__Exercise__: Below you will find a set of lines. Repeat them all exactly.

__Material provided__:

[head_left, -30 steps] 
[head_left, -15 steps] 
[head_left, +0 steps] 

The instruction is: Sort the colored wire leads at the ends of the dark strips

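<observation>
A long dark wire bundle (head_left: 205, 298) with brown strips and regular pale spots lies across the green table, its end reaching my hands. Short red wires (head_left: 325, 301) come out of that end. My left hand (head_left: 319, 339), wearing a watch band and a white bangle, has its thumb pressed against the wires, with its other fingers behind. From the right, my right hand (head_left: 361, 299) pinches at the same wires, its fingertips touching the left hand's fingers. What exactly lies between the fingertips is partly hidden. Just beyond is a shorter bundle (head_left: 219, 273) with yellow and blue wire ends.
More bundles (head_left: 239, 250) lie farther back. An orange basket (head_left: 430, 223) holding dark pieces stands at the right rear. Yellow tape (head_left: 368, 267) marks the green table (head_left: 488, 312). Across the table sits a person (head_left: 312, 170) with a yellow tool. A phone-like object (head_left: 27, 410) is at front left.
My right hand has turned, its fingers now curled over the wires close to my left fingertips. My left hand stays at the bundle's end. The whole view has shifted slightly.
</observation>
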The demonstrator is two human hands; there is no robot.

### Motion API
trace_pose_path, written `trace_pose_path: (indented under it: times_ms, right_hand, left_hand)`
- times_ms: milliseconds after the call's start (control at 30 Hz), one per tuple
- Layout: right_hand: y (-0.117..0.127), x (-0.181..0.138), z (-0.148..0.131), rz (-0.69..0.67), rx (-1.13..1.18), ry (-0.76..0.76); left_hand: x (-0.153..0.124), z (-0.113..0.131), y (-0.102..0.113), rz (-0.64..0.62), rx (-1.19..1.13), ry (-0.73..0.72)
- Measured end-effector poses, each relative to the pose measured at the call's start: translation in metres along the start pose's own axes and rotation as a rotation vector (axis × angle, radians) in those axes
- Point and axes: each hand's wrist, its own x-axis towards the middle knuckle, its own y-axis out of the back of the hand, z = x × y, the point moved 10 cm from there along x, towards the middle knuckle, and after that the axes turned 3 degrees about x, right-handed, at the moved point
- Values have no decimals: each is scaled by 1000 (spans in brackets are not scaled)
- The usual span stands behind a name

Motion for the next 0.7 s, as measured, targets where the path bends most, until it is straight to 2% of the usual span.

__Task answer__:
[head_left, -30 steps] 
[head_left, -15 steps] 
[head_left, +0 steps] 

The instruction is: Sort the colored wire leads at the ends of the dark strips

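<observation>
A long dark wire bundle (head_left: 205, 298) with brown strips and regular pale spots lies across the green table, its end reaching my hands. Short red wires (head_left: 325, 301) come out of that end. My left hand (head_left: 319, 339), wearing a watch band and a white bangle, has its thumb pressed against the wires, with its other fingers behind. From the right, my right hand (head_left: 361, 299) pinches at the same wires, its fingertips touching the left hand's fingers. What exactly lies between the fingertips is partly hidden. Just beyond is a shorter bundle (head_left: 219, 273) with yellow and blue wire ends.
More bundles (head_left: 239, 250) lie farther back. An orange basket (head_left: 430, 223) holding dark pieces stands at the right rear. Yellow tape (head_left: 368, 267) marks the green table (head_left: 488, 312). Across the table sits a person (head_left: 312, 170) with a yellow tool. A phone-like object (head_left: 27, 410) is at front left.
My right hand has turned, its fingers now curled over the wires close to my left fingertips. My left hand stays at the bundle's end. The whole view has shifted slightly.
</observation>
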The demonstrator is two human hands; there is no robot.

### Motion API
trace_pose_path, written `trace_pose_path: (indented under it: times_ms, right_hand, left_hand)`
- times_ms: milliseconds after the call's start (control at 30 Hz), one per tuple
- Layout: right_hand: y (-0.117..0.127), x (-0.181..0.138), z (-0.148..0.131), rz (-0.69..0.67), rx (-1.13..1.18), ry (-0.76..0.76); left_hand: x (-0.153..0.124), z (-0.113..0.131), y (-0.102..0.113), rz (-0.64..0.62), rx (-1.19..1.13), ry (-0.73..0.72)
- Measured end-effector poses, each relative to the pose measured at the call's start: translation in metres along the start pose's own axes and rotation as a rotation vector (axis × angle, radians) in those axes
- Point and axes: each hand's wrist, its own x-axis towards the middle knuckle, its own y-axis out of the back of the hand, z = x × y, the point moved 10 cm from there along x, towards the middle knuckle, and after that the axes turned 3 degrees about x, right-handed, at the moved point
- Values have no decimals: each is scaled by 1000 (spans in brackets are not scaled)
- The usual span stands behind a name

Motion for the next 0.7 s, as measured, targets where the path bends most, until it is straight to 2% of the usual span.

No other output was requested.